* WORK REQUIRED: Would you please restate all of the data exactly?

* DATA BELOW:
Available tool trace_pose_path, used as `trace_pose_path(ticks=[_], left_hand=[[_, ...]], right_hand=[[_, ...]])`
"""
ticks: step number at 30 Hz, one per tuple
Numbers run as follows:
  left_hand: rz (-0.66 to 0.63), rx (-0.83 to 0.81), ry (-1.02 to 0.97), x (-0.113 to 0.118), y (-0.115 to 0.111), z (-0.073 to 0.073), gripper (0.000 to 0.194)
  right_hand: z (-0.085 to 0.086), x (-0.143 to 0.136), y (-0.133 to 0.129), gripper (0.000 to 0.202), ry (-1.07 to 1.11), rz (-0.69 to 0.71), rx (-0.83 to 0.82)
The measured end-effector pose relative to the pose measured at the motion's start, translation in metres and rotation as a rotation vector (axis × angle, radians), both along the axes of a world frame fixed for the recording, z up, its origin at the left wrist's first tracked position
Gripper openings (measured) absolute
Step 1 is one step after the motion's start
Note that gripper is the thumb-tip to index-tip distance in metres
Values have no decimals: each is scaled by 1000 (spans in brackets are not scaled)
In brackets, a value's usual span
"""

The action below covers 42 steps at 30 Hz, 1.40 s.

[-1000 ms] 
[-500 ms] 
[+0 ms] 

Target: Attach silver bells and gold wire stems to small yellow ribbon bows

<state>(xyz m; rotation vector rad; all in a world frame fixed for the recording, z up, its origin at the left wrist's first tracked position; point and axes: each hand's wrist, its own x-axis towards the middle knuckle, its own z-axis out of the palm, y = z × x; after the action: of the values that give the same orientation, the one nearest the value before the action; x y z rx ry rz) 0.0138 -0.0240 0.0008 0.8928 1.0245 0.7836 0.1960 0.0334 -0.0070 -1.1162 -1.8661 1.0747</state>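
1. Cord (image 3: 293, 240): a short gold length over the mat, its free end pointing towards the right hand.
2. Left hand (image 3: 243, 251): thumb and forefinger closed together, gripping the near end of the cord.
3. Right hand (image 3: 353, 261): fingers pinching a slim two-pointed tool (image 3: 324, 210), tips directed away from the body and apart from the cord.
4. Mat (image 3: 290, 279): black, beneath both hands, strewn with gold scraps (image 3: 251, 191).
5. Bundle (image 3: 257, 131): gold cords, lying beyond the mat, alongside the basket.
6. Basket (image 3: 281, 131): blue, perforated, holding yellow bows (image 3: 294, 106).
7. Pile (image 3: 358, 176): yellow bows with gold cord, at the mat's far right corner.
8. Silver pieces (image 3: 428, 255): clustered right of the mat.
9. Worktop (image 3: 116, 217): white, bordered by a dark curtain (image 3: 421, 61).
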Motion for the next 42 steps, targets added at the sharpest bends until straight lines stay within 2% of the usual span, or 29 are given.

* SOLUTION FOR THIS PROBLEM:
Available tool trace_pose_path, used as `trace_pose_path(ticks=[_], left_hand=[[_, ...]], right_hand=[[_, ...]])`
"""
ticks: step number at 30 Hz, one per tuple
Numbers run as follows:
  left_hand: rz (-0.66 to 0.63), rx (-0.83 to 0.81), ry (-1.02 to 0.97), x (-0.113 to 0.118), y (-0.115 to 0.111), z (-0.073 to 0.073), gripper (0.000 to 0.194)
  right_hand: z (-0.085 to 0.086), x (-0.143 to 0.136), y (-0.133 to 0.129), gripper (0.000 to 0.202), ry (-1.07 to 1.11), rz (-0.69 to 0.71), rx (-0.83 to 0.82)
The measured end-effector pose relative to the pose measured at the motion's start, translation in metres and rotation as a rotation vector (axis × angle, radians), both along the axes of a world frame fixed for the recording, z up, its origin at the left wrist's first tracked position
Gripper openings (measured) absolute
Step 1 is one step after the motion's start
Note that gripper is the thumb-tip to index-tip distance in metres
Values have no decimals: each is scaled by 1000 (spans in brackets are not scaled)
In brackets, a value's usual span
"""

The action below covers 42 steps at 30 Hz, 1.40 s.

[-1000 ms] 
[-500 ms] 
[+0 ms] 

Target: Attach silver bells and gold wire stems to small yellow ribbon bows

<state>(xyz m; rotation vector rad; all in a world frame fixed for the recording, z up, its origin at the left wrist's first tracked position; point and axes: each hand's wrist, its own x-axis towards the middle knuckle, its own z-axis out of the palm, y = z × x; after the action: of the values that give the same orientation, the one nearest the value before the action; x y z rx ry rz) 0.0138 -0.0240 0.0008 0.8928 1.0245 0.7836 0.1960 0.0334 -0.0070 -1.1162 -1.8661 1.0747</state>
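1. Cord (image 3: 293, 240): a short gold length over the mat, its free end pointing towards the right hand.
2. Left hand (image 3: 243, 251): thumb and forefinger closed together, gripping the near end of the cord.
3. Right hand (image 3: 353, 261): fingers pinching a slim two-pointed tool (image 3: 324, 210), tips directed away from the body and apart from the cord.
4. Mat (image 3: 290, 279): black, beneath both hands, strewn with gold scraps (image 3: 251, 191).
5. Bundle (image 3: 257, 131): gold cords, lying beyond the mat, alongside the basket.
6. Basket (image 3: 281, 131): blue, perforated, holding yellow bows (image 3: 294, 106).
7. Pile (image 3: 358, 176): yellow bows with gold cord, at the mat's far right corner.
8. Silver pieces (image 3: 428, 255): clustered right of the mat.
9. Worktop (image 3: 116, 217): white, bordered by a dark curtain (image 3: 421, 61).
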Motion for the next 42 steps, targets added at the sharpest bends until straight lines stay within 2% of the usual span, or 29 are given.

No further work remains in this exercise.